Voters in Merced County will see a shift in boundary lines the next time they cast ballots for the Board of Supervisors after a new electoral map was chosen by officials last month.
The new map was selected by Supervisors on Dec. 7 after a lengthy redistricting process and features changes to two districts, while leaving the other three close to their previous shapes. Merced County’s redistricting process was completed in collaboration with the National Demographics Corporation, legal consultants Nielsen Merksamer and the communications firm Tripepi Smith, and three prior public hearings had been held in order to receive input on the five final maps that Supervisors were able to choose from.

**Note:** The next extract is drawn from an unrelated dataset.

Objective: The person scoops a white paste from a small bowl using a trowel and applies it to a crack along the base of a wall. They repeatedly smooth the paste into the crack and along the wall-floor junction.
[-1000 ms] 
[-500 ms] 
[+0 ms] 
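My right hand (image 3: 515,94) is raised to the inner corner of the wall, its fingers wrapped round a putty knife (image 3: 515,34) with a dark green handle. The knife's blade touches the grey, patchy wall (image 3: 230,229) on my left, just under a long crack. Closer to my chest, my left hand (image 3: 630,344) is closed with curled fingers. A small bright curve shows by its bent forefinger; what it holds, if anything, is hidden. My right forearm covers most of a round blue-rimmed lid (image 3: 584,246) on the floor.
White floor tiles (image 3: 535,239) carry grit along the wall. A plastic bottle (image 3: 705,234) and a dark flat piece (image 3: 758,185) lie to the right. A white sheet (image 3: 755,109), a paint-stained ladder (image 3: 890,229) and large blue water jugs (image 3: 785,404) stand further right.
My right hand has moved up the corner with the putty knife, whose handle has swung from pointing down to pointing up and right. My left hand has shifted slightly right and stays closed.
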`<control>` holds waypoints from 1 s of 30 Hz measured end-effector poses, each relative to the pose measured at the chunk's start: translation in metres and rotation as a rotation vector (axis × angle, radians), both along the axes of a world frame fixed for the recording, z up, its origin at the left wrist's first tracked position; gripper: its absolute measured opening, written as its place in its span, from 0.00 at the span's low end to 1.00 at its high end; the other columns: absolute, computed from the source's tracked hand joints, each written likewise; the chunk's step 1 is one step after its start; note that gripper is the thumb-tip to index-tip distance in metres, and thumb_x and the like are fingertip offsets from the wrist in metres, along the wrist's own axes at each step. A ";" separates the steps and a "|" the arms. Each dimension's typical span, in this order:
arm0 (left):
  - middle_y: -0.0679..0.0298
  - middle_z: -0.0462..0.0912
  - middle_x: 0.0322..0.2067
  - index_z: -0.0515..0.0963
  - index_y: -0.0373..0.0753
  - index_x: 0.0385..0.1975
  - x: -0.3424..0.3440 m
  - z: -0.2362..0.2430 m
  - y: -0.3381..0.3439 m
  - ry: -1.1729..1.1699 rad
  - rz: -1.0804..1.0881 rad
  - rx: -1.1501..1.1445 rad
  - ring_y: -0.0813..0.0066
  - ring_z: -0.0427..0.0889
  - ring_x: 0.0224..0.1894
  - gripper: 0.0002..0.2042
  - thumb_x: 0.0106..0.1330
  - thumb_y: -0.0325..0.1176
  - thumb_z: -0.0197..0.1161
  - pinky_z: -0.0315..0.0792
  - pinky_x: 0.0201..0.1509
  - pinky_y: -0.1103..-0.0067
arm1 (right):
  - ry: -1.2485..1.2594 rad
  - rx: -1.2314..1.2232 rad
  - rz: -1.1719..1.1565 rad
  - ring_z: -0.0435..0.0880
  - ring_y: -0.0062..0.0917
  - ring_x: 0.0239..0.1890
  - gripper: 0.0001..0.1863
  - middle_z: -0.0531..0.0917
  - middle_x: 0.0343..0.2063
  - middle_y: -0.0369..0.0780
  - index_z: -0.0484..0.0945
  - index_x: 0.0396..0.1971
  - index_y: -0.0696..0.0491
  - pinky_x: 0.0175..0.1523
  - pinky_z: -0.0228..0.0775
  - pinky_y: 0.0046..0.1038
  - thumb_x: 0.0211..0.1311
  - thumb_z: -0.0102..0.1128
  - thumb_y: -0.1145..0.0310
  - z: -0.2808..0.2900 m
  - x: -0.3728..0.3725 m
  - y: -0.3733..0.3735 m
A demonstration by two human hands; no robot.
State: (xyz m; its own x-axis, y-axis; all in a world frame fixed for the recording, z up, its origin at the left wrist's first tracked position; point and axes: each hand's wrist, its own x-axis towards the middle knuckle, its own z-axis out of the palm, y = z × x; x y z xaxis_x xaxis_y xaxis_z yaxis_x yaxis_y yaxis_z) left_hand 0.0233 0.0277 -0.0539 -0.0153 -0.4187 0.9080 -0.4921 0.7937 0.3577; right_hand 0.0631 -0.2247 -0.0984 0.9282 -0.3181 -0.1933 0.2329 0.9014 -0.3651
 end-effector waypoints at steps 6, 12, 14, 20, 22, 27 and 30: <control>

In choosing new map NDC 101d, drawn by the National Demographics Corporation, new boundaries do not split up any cities in the county, but greatly expand District 1 while taking away land from District 5. The changes came in order to ensure every district has an equal population, and District 5 grew by 11.5% since the last census.
“Everywhere in the county grew over the last 10 years, it’s just that the west side and District 5 grew by an even larger percentage than I expected…In a perfect world, [the districts] would all be 52,600 and something votes, and they’d be represented equally by race, creed…But we obviously don’t live in a perfect world,” District 5 Supervisor Scott Silveira said. “Knowing the work ethic of my colleagues up here, I feel like whatever district we end up with, we’re all going to do our best to represent it.”
In the new map, District 1 now extends west into the north end of former District 5, picking up Santa Nella and the surrounding land above the town. Volta and Los Banos remain in District 5. District 2 and District 3 remain unchanged for the most part but do expand south a bit, while the area jutting from District 5 into Livingston has also been expanded slightly from east to west.
District 4 experienced hardly any change, save for several very small expansions southward, and the newly-drawn District retains Gustine, Hilmar, Delhi and Snelling. This map was District 4 Supervisor Lloyd Pareira’s preference because it allowed him to continue representing the constituents he has come to know in his area without expanding the district he’s responsible for.
“Having the most communities in my district has made it a bit difficult because of the number of events,” Pareira said. “A lot of communities have parades, veterans ceremonies, and I want to be able to make them all.”
The changes to District 1 and District 5 allow the new map to meet criteria created by the Voting Rights Act which states that under certain circumstances, minority opportunity districts must be drawn that have at least 50% minority voting age population.
In District 1, 59% of the voting age is Latino compared to 22% white, 14% Asian/Pacific Islander and 4% black. District 5 features a 56% Latino voting age population, with 34% white, 4% Asian/Pacific Islander and 4% black.
District 5 features the highest population at 58,815, and the remaining four districts feature populations of just over 54,000 to about 57,000. In total, Merced County has 281,098 residents.
“It’s very hard trying to do what’s fair and no map is perfect, but there’s always a decision that needs to be made,” District 1 Supervisor Rodrigo Espinoza said.